- Source material:

::::::::

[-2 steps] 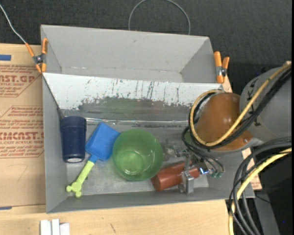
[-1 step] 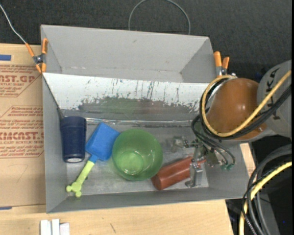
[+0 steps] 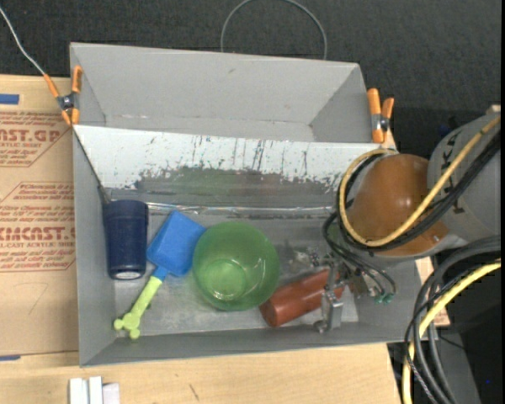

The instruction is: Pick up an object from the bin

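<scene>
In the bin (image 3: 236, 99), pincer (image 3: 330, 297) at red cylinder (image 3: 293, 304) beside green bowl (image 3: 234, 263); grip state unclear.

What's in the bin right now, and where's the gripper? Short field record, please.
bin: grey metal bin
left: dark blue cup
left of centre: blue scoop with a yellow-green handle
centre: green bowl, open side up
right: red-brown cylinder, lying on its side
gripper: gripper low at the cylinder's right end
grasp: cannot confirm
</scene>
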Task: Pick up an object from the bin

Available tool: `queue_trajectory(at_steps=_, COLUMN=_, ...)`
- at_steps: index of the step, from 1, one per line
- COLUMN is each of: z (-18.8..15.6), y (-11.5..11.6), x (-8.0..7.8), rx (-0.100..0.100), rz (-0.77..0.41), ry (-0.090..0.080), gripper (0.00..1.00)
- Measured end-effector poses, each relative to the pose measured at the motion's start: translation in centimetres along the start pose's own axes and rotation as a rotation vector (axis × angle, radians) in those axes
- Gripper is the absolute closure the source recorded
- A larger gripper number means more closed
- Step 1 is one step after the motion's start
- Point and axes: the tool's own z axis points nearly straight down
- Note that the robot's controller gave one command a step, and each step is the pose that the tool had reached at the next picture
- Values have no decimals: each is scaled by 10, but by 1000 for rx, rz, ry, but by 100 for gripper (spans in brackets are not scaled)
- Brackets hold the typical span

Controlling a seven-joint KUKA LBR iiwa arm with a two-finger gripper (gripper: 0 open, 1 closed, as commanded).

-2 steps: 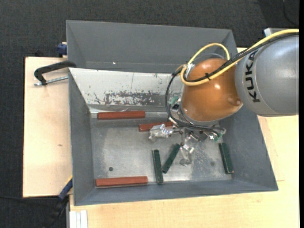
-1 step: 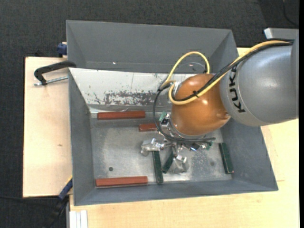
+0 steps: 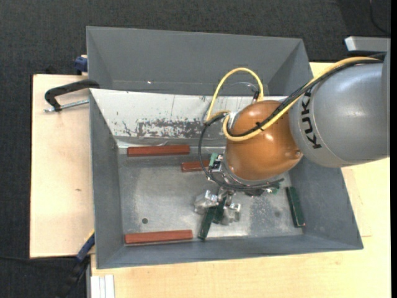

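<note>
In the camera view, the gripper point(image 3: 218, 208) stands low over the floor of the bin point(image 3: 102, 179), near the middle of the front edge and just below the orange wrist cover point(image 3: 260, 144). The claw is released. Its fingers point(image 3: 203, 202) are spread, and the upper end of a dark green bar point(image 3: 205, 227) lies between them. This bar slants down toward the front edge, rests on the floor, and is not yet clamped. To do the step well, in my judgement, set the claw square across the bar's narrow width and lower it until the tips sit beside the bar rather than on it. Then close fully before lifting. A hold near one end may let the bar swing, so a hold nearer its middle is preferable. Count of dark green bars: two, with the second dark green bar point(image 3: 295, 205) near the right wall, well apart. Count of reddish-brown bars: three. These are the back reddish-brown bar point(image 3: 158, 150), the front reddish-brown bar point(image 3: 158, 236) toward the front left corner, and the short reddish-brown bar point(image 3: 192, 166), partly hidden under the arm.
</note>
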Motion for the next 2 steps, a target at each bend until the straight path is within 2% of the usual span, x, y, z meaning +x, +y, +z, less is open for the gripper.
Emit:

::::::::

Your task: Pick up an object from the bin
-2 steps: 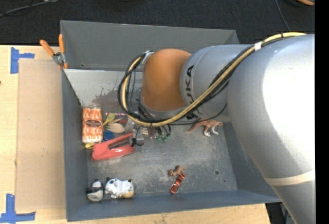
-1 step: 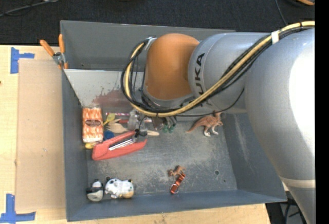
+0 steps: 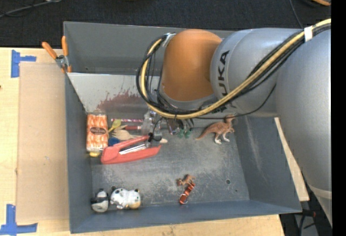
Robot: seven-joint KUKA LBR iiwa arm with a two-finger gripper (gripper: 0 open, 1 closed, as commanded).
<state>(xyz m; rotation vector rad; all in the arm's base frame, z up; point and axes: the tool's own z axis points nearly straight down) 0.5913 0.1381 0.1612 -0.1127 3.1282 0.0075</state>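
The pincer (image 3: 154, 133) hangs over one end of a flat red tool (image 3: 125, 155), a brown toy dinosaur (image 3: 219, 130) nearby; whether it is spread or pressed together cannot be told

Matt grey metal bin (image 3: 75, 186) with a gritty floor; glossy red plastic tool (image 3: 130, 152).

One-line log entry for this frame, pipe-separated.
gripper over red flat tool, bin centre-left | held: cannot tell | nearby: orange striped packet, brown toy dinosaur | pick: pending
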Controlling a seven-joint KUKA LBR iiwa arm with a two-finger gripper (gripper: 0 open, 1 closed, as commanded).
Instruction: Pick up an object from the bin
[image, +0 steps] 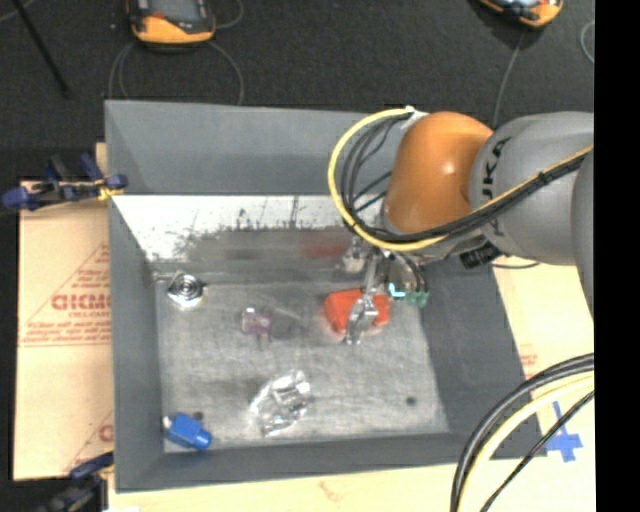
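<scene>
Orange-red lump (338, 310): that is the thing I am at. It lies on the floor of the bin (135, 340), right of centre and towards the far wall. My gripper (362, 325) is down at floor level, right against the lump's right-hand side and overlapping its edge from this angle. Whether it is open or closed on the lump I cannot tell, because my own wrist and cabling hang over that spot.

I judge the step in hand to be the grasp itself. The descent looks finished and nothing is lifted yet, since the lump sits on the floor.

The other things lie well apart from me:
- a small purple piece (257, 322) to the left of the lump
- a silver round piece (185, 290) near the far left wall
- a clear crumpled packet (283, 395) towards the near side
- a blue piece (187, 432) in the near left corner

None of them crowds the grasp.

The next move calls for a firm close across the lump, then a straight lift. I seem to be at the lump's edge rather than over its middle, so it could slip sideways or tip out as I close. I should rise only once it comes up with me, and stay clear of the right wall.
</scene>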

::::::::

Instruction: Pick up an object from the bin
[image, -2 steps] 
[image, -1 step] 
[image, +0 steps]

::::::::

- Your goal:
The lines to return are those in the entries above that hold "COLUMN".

- Solved exercise:
Available tool: `queue_trajectory(at_steps=_, COLUMN=_, ...)`
- COLUMN is each of: z (-18.8..15.6), y (-11.5..11.6), x (-8.0..7.8), rx (-0.100..0.100), rz (-0.77..0.41), ry (-0.090..0.080), gripper (0.00..1.00)

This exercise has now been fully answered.